Learning Objectives

• Define the Solar System and identify its major components like the Sun and planets.

• Differentiate between the inner terrestrial planets and outer gas giant planets.

• Describe the features of planets, asteroids, comets, and dwarf planets.

• Explain the significance of the Asteroid Belt, Kuiper Belt, and Oort Cloud.

Key Vocabulary

Terrestrial Planets

The four inner planets of our solar system characterized by their solid, rocky surfaces.

Gas Giants

The large outer planets are composed mostly of hydrogen, helium, and other swirling gases.

Asteroid Belt

A region in the Solar System located between the orbits of Jupiter and Mars.

Kuiper Belt

A donut-shaped region of icy bodies that is found just beyond Neptune's orbit.

Oort Cloud

A giant spherical shell of icy space debris that is surrounding our solar system.

What is the Solar System?

• The Solar System is the Sun and all objects held by its gravity.

• It formed about 4.6 billion years ago in the Milky Way galaxy.

• It includes 8 planets, their moons, dwarf planets, asteroids, and comets.

The Sun: Our Solar System's Star

• The Sun is a star located at the center of our solar system.

• As the closest star to Earth, it appears very large and bright.

• The Sun is about 93 million miles away and is much larger than Earth.

• All planets in our solar system travel around the Sun in elliptical orbits.

The Inner, Terrestrial Planets

• The four planets closest to the Sun are known as the terrestrial planets.

• They have solid, rocky surfaces and are smaller than the outer planets.

• These four planets are Mercury, Venus, Earth, and Mars.

• The Asteroid Belt marks the boundary between the inner and outer planets.

Mercury and Venus: A Tale of Two Worlds

Mercury

• It is the smallest planet in the Solar System and the closest to the Sun.

• Its lack of an atmosphere results in extreme temperature swings between day and night.

• It has the fastest orbit in the Solar System, completing its year in 88 Earth days.

Venus

• Often called Earth's sister planet because of its similar size and composition.

• It is the hottest planet due to a runaway greenhouse effect in its atmosphere.

• It has a retrograde (backward) rotation, and its day is longer than its year.

Solved Example 1
A day on Venus is 243 Earth days, and its year is 225 Earth days. How many more Earth days is a Venusian day than its year?

Step 1: Analyze and Sketch the Problem

• Goal: Find the difference in Earth days between a Venusian day and year.
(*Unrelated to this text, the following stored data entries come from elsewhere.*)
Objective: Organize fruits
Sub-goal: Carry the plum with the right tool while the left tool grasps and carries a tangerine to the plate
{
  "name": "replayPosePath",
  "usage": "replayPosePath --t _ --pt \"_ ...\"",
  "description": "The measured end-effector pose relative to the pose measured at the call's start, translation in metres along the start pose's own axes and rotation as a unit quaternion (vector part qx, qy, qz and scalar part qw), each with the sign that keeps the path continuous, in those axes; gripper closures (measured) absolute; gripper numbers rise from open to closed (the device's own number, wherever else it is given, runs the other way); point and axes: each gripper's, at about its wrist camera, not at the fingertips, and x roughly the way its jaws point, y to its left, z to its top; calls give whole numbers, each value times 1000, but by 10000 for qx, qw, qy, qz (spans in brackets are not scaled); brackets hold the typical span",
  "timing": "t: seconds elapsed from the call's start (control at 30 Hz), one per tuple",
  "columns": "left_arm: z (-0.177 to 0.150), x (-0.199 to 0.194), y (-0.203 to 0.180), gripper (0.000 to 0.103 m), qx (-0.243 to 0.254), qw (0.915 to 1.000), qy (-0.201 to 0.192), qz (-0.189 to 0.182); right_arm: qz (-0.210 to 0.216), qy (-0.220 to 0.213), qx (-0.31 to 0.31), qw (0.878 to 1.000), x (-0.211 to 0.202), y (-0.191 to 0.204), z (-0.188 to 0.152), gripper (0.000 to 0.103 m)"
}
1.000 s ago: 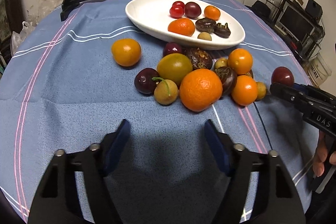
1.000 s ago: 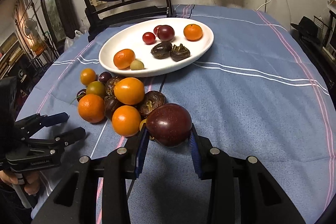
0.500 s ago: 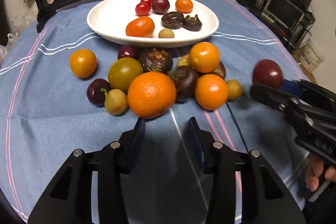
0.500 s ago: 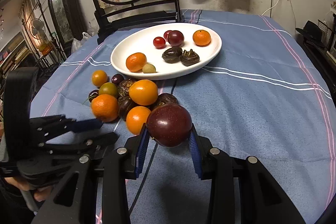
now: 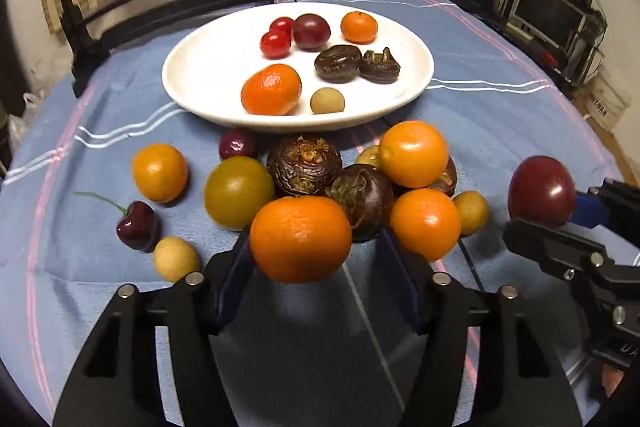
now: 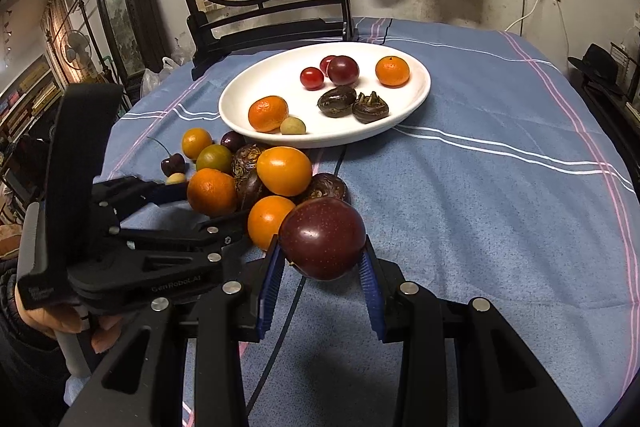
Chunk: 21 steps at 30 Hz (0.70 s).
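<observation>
**Plate partly filled, pile still waiting**

7 fruits are seen on the white plate (image 5: pixel 192 83) toward the table's far edge; about 12 remain heaped before it. A dark plum (image 6: pixel 322 239) is clamped in the right gripper (image 6: pixel 322 269). The left gripper (image 5: pixel 316 281) jaws are opening around a large orange (image 5: pixel 300 239).

Open blue tablecloth (image 6: pixel 500 227) right of the fruit pile (image 6: pixel 256 179), clear up to the white plate (image 6: pixel 416 99). Pile crowded against the plate's near rim, blocking that side. Bare patch on the plate's left half. Dark wooden chair (image 6: pixel 264 27) close behind the table.
</observation>
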Motion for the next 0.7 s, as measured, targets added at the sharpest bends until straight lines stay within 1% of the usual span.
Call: replayPosePath --t 0.03,0.07,0.1,0.2,0.33,0.47,0.57,0.7 --pt "-1 -1 -1 49 56 10000 -21 42 5 -3 2 10000 0 0 0 65" --pt "-2 -1 0 59 69 9999 -31 95 4 -10 7 10000 0 0 0 65" --pt "-3 -5 1 60 58 9999 -42 107 5 -17 13 10000 0 -1 1 65" --pt "-7 -14 6 60 -133 9996 11 -231 19 -65 71 10000 0 -3 1 65" --pt "-11 -25 4 60 -70 9994 -138 -314 11 -76 87 9999 0 -3 1 65" --pt "-13 -33 5 60 -153 9988 -156 -435 20 -78 131 9999 1 -5 1 65" --pt "-5 -50 6 60 -150 9977 -337 -560 116 -245 229 9994 -5 -7 5 65" --pt "19 -65 10 60 -76 9970 -609 -476 308 -537 286 9977 -16 -5 19 66"
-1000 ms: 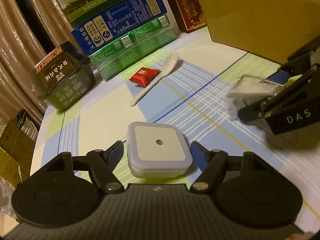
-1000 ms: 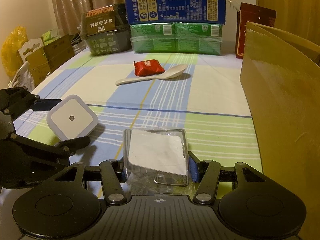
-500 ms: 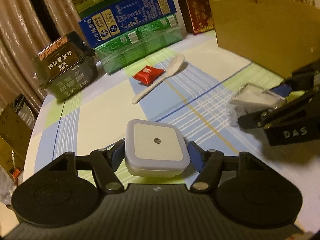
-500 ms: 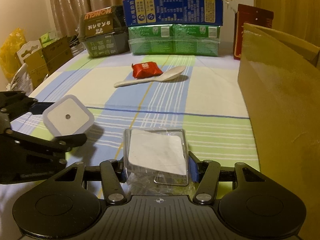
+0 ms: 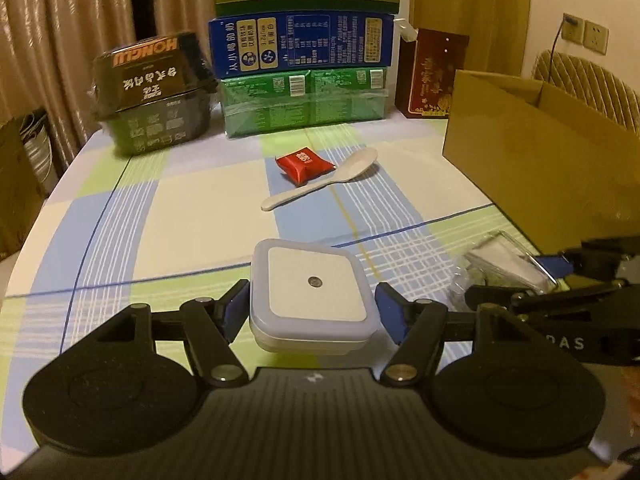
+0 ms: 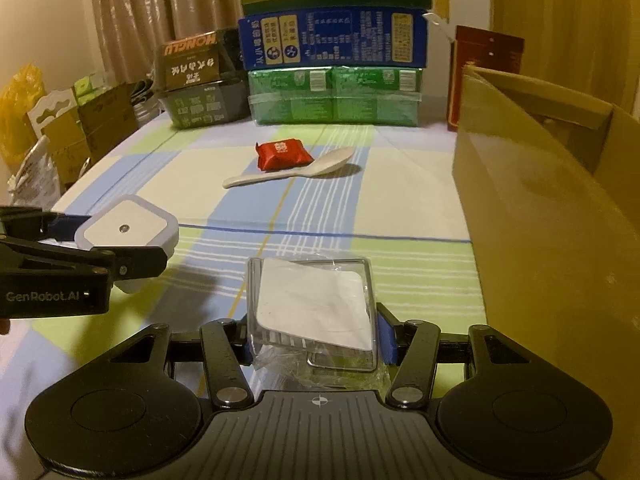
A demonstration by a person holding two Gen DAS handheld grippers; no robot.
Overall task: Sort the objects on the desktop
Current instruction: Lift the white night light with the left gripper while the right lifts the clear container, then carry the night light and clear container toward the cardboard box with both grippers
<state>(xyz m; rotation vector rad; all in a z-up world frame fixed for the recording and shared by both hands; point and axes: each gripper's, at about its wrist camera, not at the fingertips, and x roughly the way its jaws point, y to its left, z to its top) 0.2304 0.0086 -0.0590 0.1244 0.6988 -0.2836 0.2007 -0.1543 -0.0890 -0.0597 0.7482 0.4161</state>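
Plaid tablecloth, stacked blue carton over green cartons, dark red box, beige curtain, wall socket

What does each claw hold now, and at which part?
Left claw: night light, by its two sides. Right claw: clear box, also by its sides.

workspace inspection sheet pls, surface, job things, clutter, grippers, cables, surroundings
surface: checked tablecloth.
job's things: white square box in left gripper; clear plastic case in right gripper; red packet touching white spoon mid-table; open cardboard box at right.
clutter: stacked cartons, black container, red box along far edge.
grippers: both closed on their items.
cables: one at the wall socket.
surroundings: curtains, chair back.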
• Knowns: Length of a day on Venus = 243 Earth days; Length of a year on Venus = 225 Earth days.

• Unknown: The difference in the number of Earth days.

Solved Example 1
A day on Venus is 243 Earth days, and its year is 225 Earth days. How many more Earth days is a Venusian day than its year?

Step 2: Solve for the Unknown

• To find the difference, subtract the length of the year from the length of the day.
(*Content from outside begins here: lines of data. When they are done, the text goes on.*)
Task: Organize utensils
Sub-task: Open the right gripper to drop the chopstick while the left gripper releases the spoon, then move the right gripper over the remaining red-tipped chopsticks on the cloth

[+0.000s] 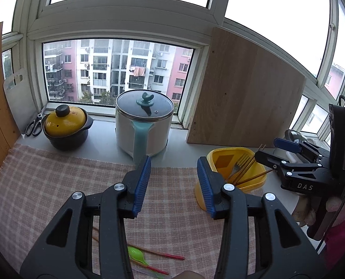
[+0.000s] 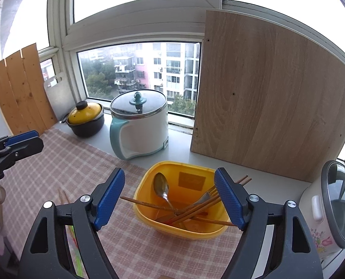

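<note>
A yellow tub (image 2: 195, 231) stands at the right end of the checked cloth (image 2: 79, 162). In it lie a metal spoon (image 2: 162, 186), a fork (image 2: 205, 197) and brown chopsticks (image 2: 149, 205). My right gripper (image 2: 169, 172) hovers open just above and in front of the tub, with nothing between its pads. My left gripper (image 1: 174, 165) is open and empty over the cloth, left of the tub (image 1: 260, 176). Under it on the cloth lie a green spoon (image 1: 135, 253) and red-tipped chopsticks (image 1: 163, 254). The right gripper (image 1: 268, 150) shows beside the tub's far side.
A white electric pot (image 1: 144, 121) with a teal handle and a yellow-lidded black pot (image 1: 65, 125) stand by the window. Scissors (image 1: 34, 125) lie at the far left. A wooden board (image 2: 265, 93) leans behind the tub. A flowered rice cooker (image 2: 330, 209) stands at the right.
</note>
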`<state>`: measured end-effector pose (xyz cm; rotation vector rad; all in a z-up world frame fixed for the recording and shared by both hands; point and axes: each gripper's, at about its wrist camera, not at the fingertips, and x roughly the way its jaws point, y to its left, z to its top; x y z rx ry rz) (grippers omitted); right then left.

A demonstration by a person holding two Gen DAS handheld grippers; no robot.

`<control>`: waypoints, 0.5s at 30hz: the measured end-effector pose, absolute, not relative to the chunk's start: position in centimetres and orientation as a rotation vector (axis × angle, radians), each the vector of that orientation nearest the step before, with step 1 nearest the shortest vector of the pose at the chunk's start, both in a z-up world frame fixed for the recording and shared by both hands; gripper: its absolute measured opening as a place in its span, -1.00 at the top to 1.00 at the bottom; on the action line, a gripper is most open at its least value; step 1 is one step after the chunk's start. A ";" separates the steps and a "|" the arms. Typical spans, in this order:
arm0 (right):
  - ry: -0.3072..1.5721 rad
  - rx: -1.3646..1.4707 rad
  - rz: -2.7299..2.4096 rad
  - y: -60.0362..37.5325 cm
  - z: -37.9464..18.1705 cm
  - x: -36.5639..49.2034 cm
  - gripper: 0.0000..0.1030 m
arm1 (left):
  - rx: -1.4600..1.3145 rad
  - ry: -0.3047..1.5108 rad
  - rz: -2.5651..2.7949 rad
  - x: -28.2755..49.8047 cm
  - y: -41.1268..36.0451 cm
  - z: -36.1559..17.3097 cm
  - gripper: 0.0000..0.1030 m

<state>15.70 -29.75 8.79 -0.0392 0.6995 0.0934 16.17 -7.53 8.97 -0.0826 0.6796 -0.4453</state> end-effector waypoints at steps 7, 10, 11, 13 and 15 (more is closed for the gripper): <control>0.686 -0.049 0.164 -28.0 8.1 15.1 -0.56 | -0.093 0.728 -0.373 16.4 -3.0 6.3 0.18; 0.672 -0.081 0.220 -26.8 7.9 14.8 -0.56 | -0.101 0.774 -0.328 16.6 -0.7 4.7 0.18; 0.670 -0.100 0.237 -26.3 7.9 14.7 -0.56 | -0.100 0.789 -0.315 16.7 -0.1 4.2 0.18; 0.676 -0.138 0.271 -25.2 7.7 14.6 -0.56 | -0.102 0.818 -0.283 16.5 1.4 3.0 0.18; 0.694 -0.175 0.310 -23.9 7.3 14.6 -0.56 | -0.122 0.854 -0.265 16.7 2.6 1.9 0.18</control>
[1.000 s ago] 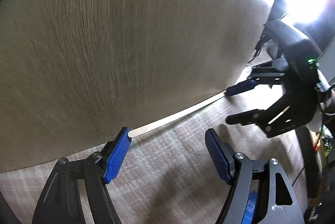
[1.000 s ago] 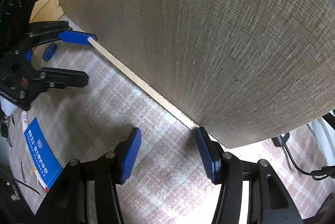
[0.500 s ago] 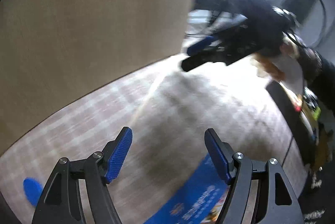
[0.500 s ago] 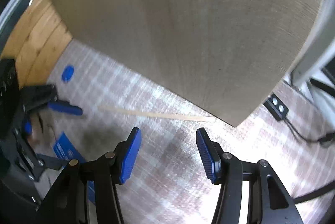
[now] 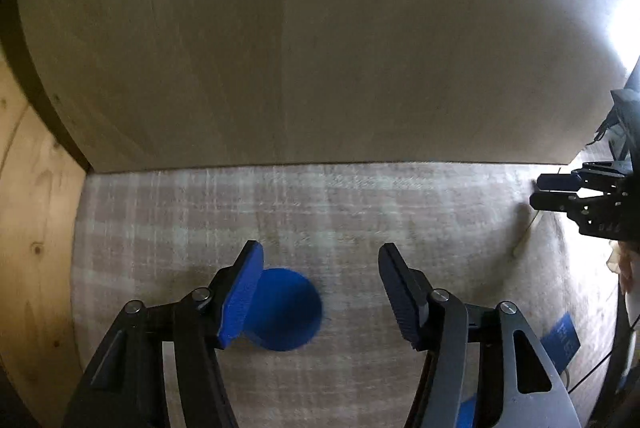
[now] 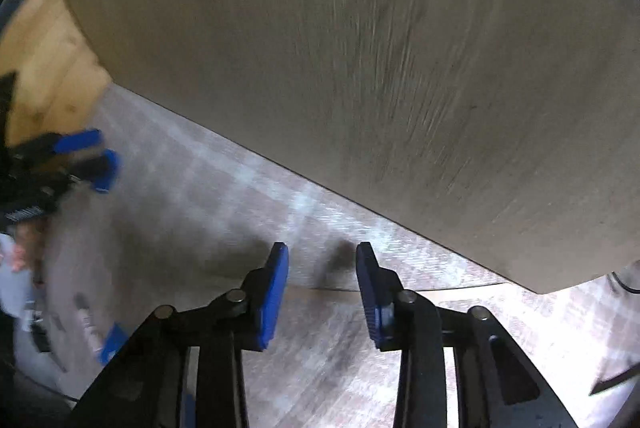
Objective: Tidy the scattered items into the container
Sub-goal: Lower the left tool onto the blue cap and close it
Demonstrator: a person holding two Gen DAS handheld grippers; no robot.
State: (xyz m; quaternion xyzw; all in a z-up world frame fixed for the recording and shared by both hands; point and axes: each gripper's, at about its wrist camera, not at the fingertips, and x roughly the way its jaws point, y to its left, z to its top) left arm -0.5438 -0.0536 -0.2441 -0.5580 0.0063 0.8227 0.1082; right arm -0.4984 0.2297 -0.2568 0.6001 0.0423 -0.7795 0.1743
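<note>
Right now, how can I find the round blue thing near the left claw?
Start at the big wooden panel, then come down to the checked carpet under its edge. The blue round lid lies there, beside the left claw. It alone is a solid blue disc; the wooden stick is thin and pale.

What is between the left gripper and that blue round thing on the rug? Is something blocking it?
Nothing visible blocks it. The left gripper hangs right over the blue round thing, jaws closing, with only bare rug around it. One fingertip hides its left edge. The pads are not pressing on it.
</note>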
• Calculation: 243 Earth days - 225 Earth days = 18 Earth days.

Solved Example 1
A day on Venus is 243 Earth days, and its year is 225 Earth days. How many more Earth days is a Venusian day than its year?
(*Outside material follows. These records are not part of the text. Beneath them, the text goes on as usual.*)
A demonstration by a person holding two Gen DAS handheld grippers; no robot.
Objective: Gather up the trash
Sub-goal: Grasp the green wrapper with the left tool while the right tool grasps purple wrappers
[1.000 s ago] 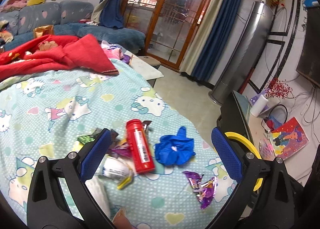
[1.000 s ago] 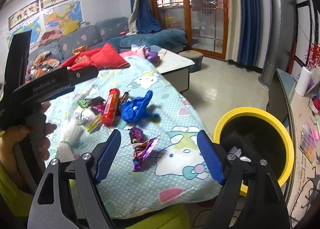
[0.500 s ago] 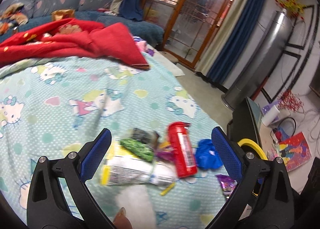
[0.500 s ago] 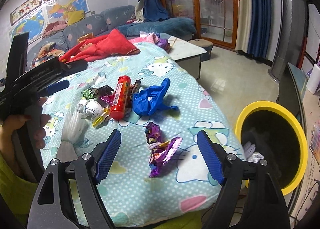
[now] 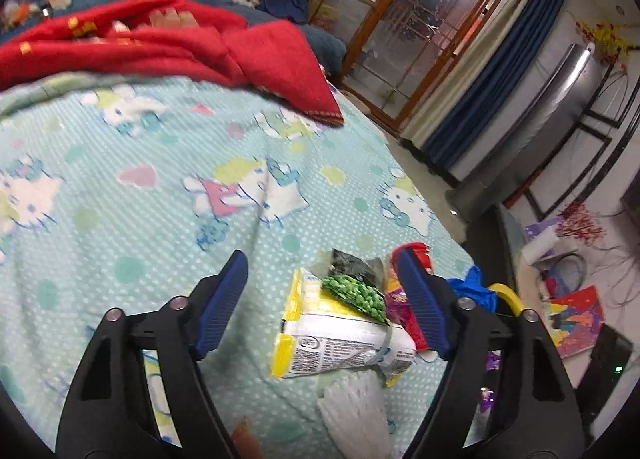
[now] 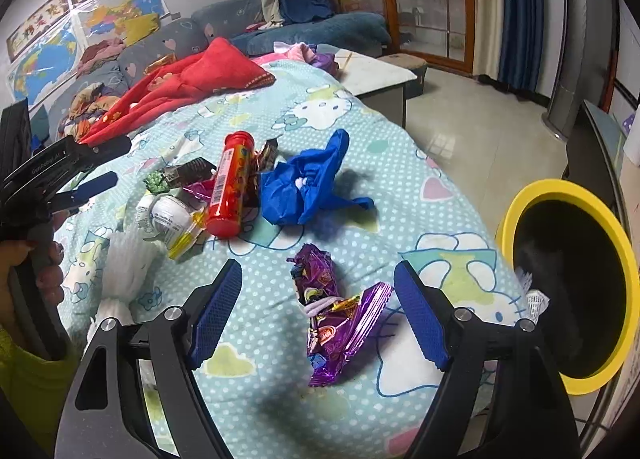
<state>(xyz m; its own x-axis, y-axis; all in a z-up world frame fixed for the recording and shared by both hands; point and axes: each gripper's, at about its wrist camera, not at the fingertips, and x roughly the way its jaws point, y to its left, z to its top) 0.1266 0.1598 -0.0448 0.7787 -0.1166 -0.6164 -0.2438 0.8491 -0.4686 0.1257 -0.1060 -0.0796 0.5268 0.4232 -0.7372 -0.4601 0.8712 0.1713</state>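
Done: some scraps in the bin [image 6: 568, 381].
Left: wrappers [image 6: 336, 311], tube [image 6: 231, 189], glove [image 6: 308, 187] on the bed [image 6: 360, 131].
Tools: left tool [image 5: 322, 309], right tool [image 6: 316, 315] both apart, empty.

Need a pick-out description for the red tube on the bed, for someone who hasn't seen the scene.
Start at the bed with the mint cartoon-cat sheet, then find the litter cluster in its middle, left of the crumpled blue glove. The red tube lies on its side there, cap pointing away toward the red blanket. It is the only rigid cylinder in the pile, with a white barcode strip along it; everything around it is soft wrappers.
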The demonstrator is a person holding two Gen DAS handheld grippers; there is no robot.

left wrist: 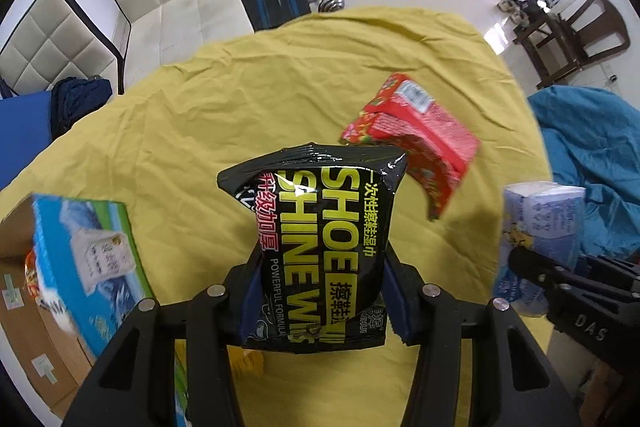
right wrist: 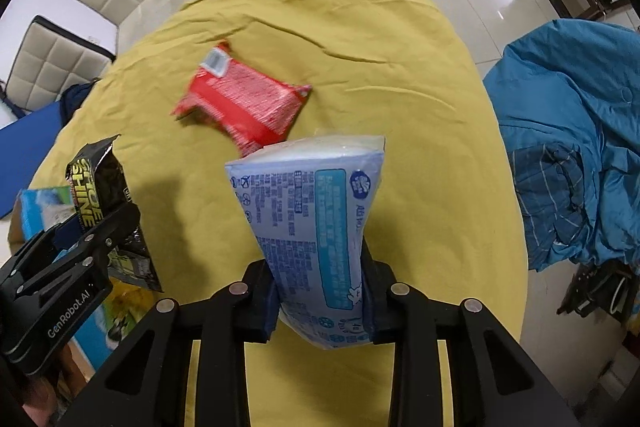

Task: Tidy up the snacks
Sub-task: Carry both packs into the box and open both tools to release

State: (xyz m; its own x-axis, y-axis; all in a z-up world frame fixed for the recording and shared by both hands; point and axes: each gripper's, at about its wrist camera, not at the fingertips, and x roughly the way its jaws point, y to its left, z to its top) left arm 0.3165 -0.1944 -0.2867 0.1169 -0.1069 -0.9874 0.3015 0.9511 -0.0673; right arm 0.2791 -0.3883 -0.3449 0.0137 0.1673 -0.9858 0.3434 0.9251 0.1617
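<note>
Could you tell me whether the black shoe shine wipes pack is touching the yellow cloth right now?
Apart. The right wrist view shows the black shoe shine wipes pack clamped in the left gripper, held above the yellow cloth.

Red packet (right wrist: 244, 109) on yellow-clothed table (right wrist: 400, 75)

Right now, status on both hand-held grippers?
Left hand-held gripper shut on black wipes pack. Right shut on blue pack. Red packet on yellow cloth. Nothing blocking.
</note>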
Step 3: Evaluate the Answer

• The result of 18 Earth days is the difference between the two periods.

• The calculation is a simple subtraction, and the units (Earth days) are correct. A Venusian day is 18 Earth days longer than a Venusian year.

Comparing Earth and Mars

Earth

• The only planet known to have vast oceans of liquid water and a wide diversity of life.

• Its surface is shaped by active volcanoes and plate tectonics, and it has a strong magnetic field.

• It is orbited by a single, large moon that helps to stabilize our planet's rotational axis.

Mars

• Known as the Red Planet due to its rusty, iron-rich surface and has a very thin atmosphere.

• Features the largest volcano in the solar system, Olympus Mons, and a massive canyon called Valles Marineris.

• It is orbited by two small, irregularly shaped moons named Phobos and Deimos.

Solved Example 2
Mars has a day length of 24.6 hours. What is this day length in minutes?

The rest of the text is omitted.